Within the context of speech technology, there is one main security issue. Naive callers may blurt out sensitive account information over the phone within earshot of ne'er-do-wells, so the possibility of overheard information needs to be considered. For greatest flexibility, plan to prompt callers to “say or enter” sensitive information so they may select the option with which they're most comfortable after the initial prompt. You may even consider only prompting the caller to enter account-sensitive information if fraud is of particular concern.
There are two additional security issues that aren't relegated solely to speech technology, but need to be considered with the design of any self-service tool. The first issue is the logging of recognized or entered information. IVR and multi-modal applications, if well designed, log events that occur during the course of the interaction with the consumer. However, any time the caller enters sensitive information, the application must be architected to log only as much data as required to be effective. For example, ANI is a useful piece of information to use in event logging, because phone number can be used in lieu of account number to track repeated callers. However, in some organizations, phone numbers are considered sensitive and should not logged. At the very least, if the decision is made not to log specific digits that are entered as strings, it's a good idea to log the number of digits entered for tuning and analysis purposes later on.
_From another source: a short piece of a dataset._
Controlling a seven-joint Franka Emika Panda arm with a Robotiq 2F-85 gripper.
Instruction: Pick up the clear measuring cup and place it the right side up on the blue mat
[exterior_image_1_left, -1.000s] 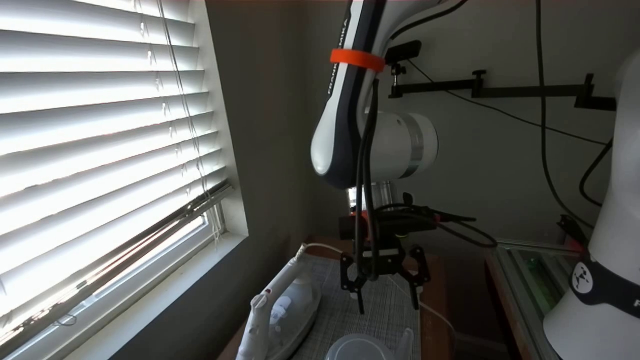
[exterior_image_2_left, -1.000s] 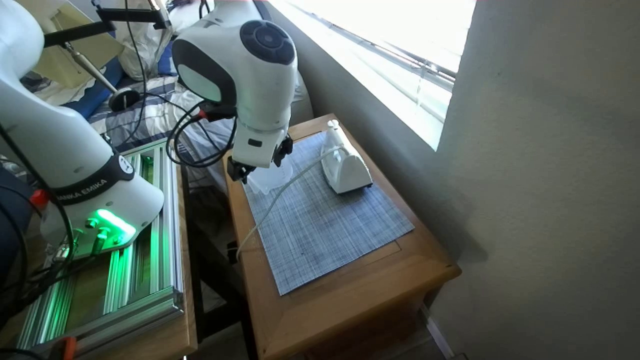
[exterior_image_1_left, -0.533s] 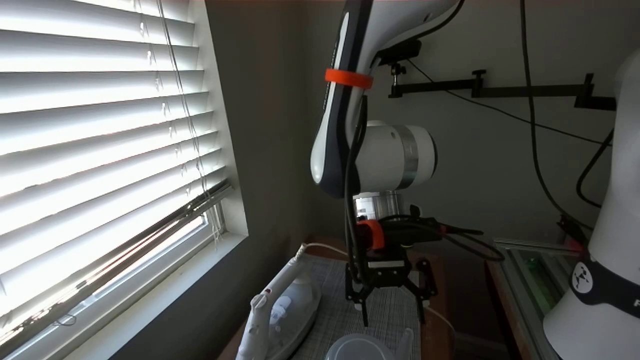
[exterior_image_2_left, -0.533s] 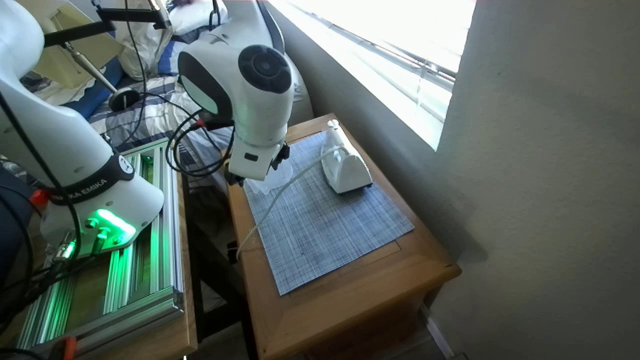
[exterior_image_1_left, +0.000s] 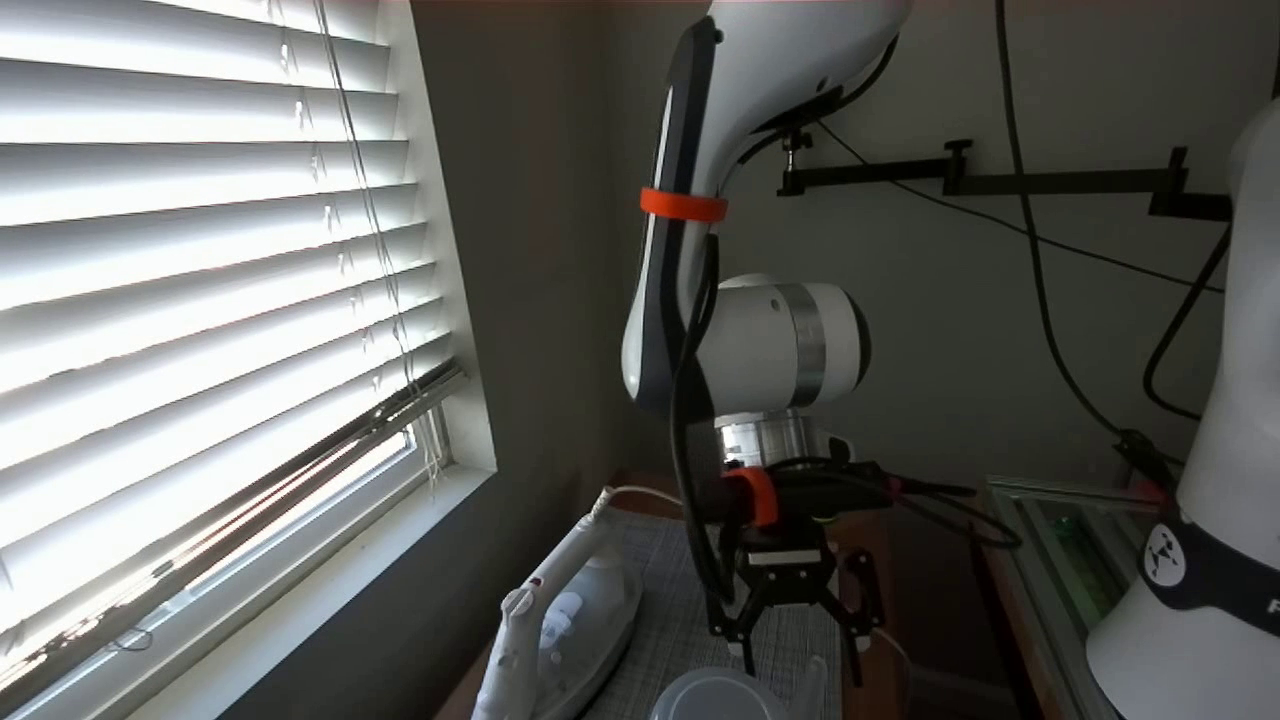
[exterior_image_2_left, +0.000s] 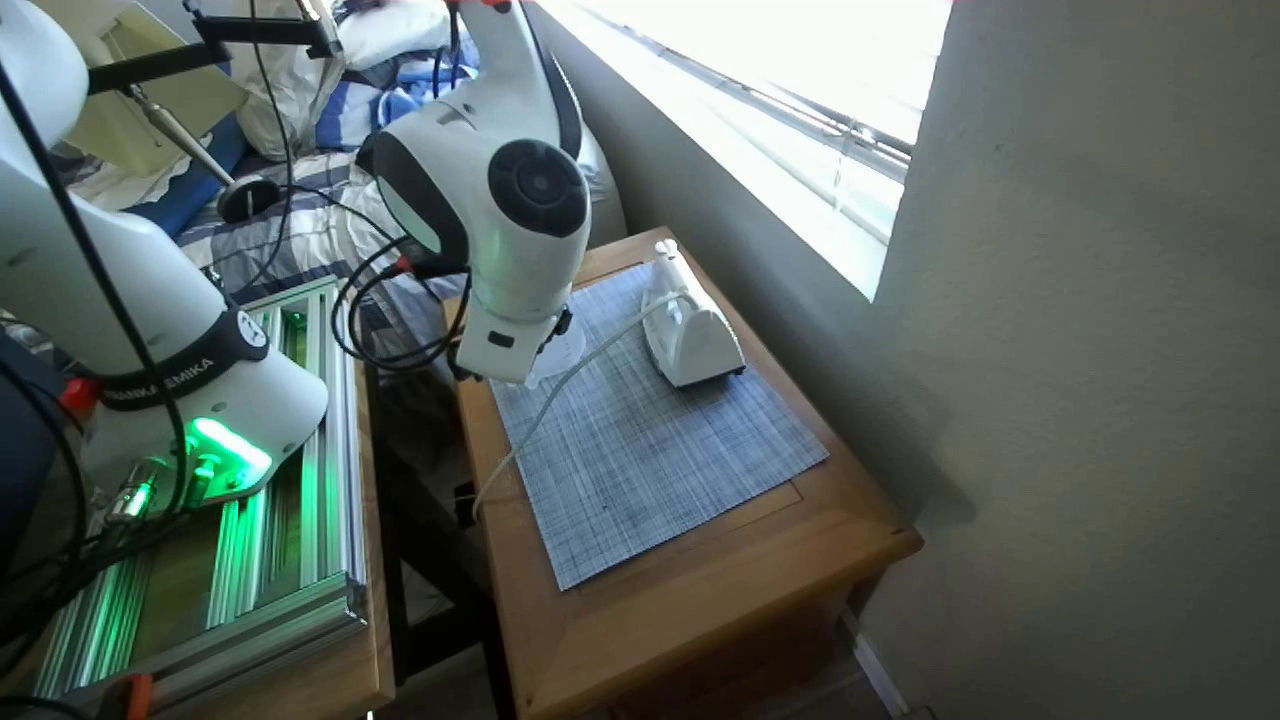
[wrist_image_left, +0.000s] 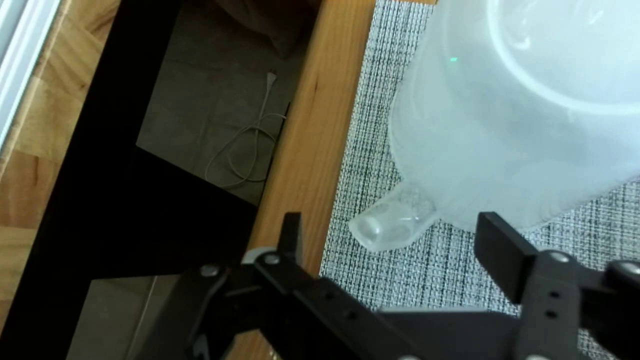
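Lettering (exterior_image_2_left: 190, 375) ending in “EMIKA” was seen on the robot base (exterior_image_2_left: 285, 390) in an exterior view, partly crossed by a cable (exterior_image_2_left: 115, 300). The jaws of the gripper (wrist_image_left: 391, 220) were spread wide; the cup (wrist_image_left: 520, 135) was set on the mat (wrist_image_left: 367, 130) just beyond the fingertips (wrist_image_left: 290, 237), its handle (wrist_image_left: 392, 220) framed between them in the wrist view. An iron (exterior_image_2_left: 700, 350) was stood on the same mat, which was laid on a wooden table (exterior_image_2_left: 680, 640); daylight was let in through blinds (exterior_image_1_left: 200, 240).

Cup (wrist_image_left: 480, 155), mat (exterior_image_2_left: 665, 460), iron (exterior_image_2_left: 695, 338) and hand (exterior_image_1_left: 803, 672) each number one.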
The second self-service design issue relates to handling of failures during the identification and authentication process. Assume the following scenario: an app takes an account number, pulls up a customer profile, asks for the PIN (or whatever is being used for authentication), compares the provided PIN to the profile, discovers it's wrong, then comes back and tells the caller, “That PIN doesn't match your profile.” What we've just told the user and potential fraudster: “hey buddy, you entered a valid account number that exists in our system, AND of the possible 9,999 PINs associated with that account number, you have eliminated one incorrect one.” To protect account holders from this situation, the better approach is to collect the account number, then the PIN, compare them with the appropriate customer profile. If they don't match, just say something simple such as, “That account number and PIN don't match one another. Let's start over.”